Ao longo de sua existência, a revista publicou artigos inéditos em francês de Anna Freud, Carl Gustav Jung, Karen Horney, Wilhelm Reich, René A. Spitz, Pierre Janet e Édouard Toulouse, além de textos de René Laforgue, Juliette Favez-Boutonier, André Berge, Georges Mauco, Charles Baudouin, Georges Parcheminey, Françoise Dolto, Roger Bastide, Marcel Griaule, Georges Balandier, Octave Mannoni, Benjamin Logre, Henri Baruk, Robert Desoille, entre outros (Cosiner, 2005b).
Maryse Choisy também escreveu diversos artigos para a revista: “Ces instincts agressifs” (1946), “L’angoisse cartésienne” (1948), “Genèse de la culpabilité” (1948), “Orthodoxie freudienne” (1948), “Le problème de la punition” (1948), “La saison de l’agressivité” (1948), “Insécurité, culpabilité, péché” (1949), “Phallocratie” (1949), “Examen d’inconscience” (1950), “Les fantômes de l’escalier de service” (1951), “Les fondements d’une méthode psychanalytique en sociologie” (1951), “Peut-on psychanalyser un artiste?” (1951), “Le problème du tout-de-l’homme” (1951), “La responsabilité morale dans la psychanalyse” (1951), entre outros.

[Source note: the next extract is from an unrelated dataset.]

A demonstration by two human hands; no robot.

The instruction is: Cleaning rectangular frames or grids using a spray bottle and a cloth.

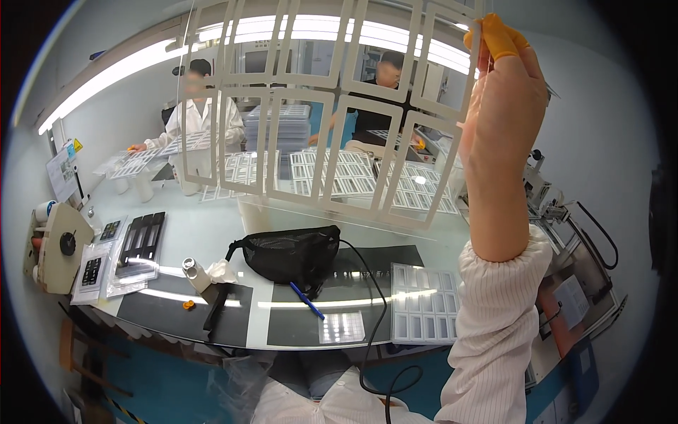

Além desses trabalhos, Maryse Choisy é autora de ensaios como: Quand les bêtes sont amoureuses (1931), La métaphysique des yogas (1948), … Mais la terre est sacrée (1968), La guerre des sexes (1970), Moïse (1970), Quelle féminité? (2018). Ela também escreveu obras jornalísticas, entre as quais: Un mois chez les hommes (1929), L’amour dans les prisons (1930), Un mois chez les députés (1934) e Un mois chez les filles (1939). Publicou ainda livros sobre psicanálise, como: L’anneau de Polycrate: essai sur la culpabilité collective et recherche d’une éthique psychanalytique (1946), Yogas et psychanalyse: essai sur les techniques indiennes de la sublimation (1949), Psychanalyse et catholicisme (1950), Qu’est-ce que la psychanalyse? (1950), La méthode psychanalytique en sociologie (tese de doutorado), Le scandale de l’amour (1954), Le chrétien devant la psychanalyse (1955), Psychoanalysis of the prostitute (1961) - traduzido para o espanhol como Psicoanálisis de la prostitución (1964) - e Sigmund Freud: a new appraisal (1963). Também elaborou duas autobiografias: Mes enfances: 1903-1924 (1971) e Sur le chemin de Dieu, on rencontre d’abord le diable: 1925-1939 (1977). Além disso, publicou romances, livros infantis, obras relacionadas à pedagogia e à temática da feminilidade.
Em 1959, Bernard Guillemain publicou uma biografia de Maryse Choisy, intitulada Maryse Choisy ou l’amoureuse sagesse.